In the stark symmetry of the prison building known as 7-Block, it's easy to imagine bad things happening.
Rails are garish yellow. Bars are white. The floor is grim gray. There are windows, but the light is filtered, like at a cheap motel, so you can't see out. You go through a door into the yard; looped razor wire menaces from atop every fence.
Nobody would ever want to come here.
Except as a tourist, of course.
"I loved it. I loved the way it looked like the prisons you see on TV, but you can see it in person," said Jan Herrick of Kalamazoo, Mich. "For some reason, prisons really fascinate me."
They fascinate others, too. From West Virginia to California, prison tours are drawing crowds.
"People like to see the real thing," Ms. Krasnow said. "A lot of the fascination is, 'There but for the grace of God go I.'"
That said, the four-and-a-half-hour tour has to be one of the strangest prison tours -- and one of the strangest tours, period -- in the world.
You see two prisons, two art studios, and the tour guide's apartment.
There are odd juxtapositions -- you eat a turkey sandwich, visit a painter in his bright studio, then go to the basement to see 19th-century, solitary- confinement cells.
You take a bus two miles north to Blackman Township's prison complex and see 7-Block, which looks ancient but actually was in use until five years ago. Ms. Krasnow interviewed former warden Charles Anderson and former inmates to learn the cellblock's inside stories.
Besides the visit to 7-Block, here are tour highlights:
● Michigan's First State Prison: All tours begin at Jackson's original prison, which operated from 1838 to 1934. It has been remodeled as the Armory Arts Village, with 62 apartments and artists studios.
In this old prison, inmates wore ball and chains on the grounds and labored in prison factories. Living conditions were primitive. In one wing, 328 men lived in tiny cells with no electricity, heat, ventilation, or plumbing.
The prison had a band, a baseball team, a newspaper, and a lot of interaction with the community.
"Mothers brought their daughters to get their wedding dresses made at the prison tailor shop," Ms. Krasnow said. "Prisoners made exquisite furniture."
Although Michigan abolished capital punishment in 1846, some conditions likely were worse than death.
Investigators once found that 20 men had been confined for 17 years straight in solitary confinement. When inspectors got them out, "nine couldn't talk, all were malnourished, and six died right away," Ms. Krasnow said. "Everyone was thrown into solitary for two weeks to break their spirit. They didn't care if you stole a loaf of bread or murdered someone."
The chance to see the old prison appealed to Carol Vandenberg of Kalamazoo. Her grandfather, Walter Stoops, was an inmate there in the 1920s.

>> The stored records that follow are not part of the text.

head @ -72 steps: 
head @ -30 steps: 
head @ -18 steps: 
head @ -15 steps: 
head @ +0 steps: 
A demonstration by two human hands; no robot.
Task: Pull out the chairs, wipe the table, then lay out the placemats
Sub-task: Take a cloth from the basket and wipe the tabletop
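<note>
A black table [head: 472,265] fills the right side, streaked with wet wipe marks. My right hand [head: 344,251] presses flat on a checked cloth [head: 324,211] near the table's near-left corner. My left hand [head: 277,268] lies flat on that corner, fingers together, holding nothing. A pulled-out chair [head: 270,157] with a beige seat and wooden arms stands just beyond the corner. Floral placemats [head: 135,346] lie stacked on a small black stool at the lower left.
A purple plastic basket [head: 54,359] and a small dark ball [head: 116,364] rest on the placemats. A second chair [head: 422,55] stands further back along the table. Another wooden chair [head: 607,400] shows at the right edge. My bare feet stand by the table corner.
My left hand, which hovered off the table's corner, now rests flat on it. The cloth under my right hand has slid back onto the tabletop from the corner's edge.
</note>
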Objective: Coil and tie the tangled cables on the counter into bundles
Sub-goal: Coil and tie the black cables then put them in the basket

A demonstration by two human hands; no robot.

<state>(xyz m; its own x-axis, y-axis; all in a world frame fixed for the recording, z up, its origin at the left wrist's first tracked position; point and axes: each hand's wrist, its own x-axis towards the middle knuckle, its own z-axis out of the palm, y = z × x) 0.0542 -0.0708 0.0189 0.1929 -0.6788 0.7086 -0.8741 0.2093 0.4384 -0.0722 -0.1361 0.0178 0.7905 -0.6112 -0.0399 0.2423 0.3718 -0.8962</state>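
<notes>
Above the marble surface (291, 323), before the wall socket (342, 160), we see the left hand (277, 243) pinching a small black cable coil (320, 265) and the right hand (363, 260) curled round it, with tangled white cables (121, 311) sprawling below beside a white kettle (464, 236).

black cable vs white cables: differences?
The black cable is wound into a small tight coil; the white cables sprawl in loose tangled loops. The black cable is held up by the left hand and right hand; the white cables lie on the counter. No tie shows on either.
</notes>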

"I never met him, but I'd always heard there was a black sheep in the family," she said. "I couldn't pass up this trip."
● Artists' studios. Lou Cubille and Carol A. Kent welcome tourists in their studios.
● Krasnow's apartment. Her two-level apartment is the size of 36 prison cells. Yes, she has sensed ghosts in the apartment, or did until she put up a crucifix -- even though she's Jewish.
"The building is 174 years old, so if the spirits have seeped into the brick and floors, that's understandable," Ms. Krasnow said. Some of her tours are for paranormal groups.
● Old Prison Gift Shop: Opened in April, it features artwork by former prison inmates, a prison cookbook and T-shirts that say, "I spent time in Jackson (Michigan )."
If you go:
The Jackson Historic Prison Tour runs through Oct. 31 and takes participants to Michigan's First State Prison (1838-1934), now the Armory Arts Village, and 7-Block (1934-2007) at the former State Prison of Southern Michigan.
Tours last three and a half to four and a half hours, depending on the itinerary, and are by appointment only. The minimum group size is four, and no child younger than 9 will be allowed.
Tickets are $35 per person; groups of 20 or more can get discounts and a package price that includes lunch.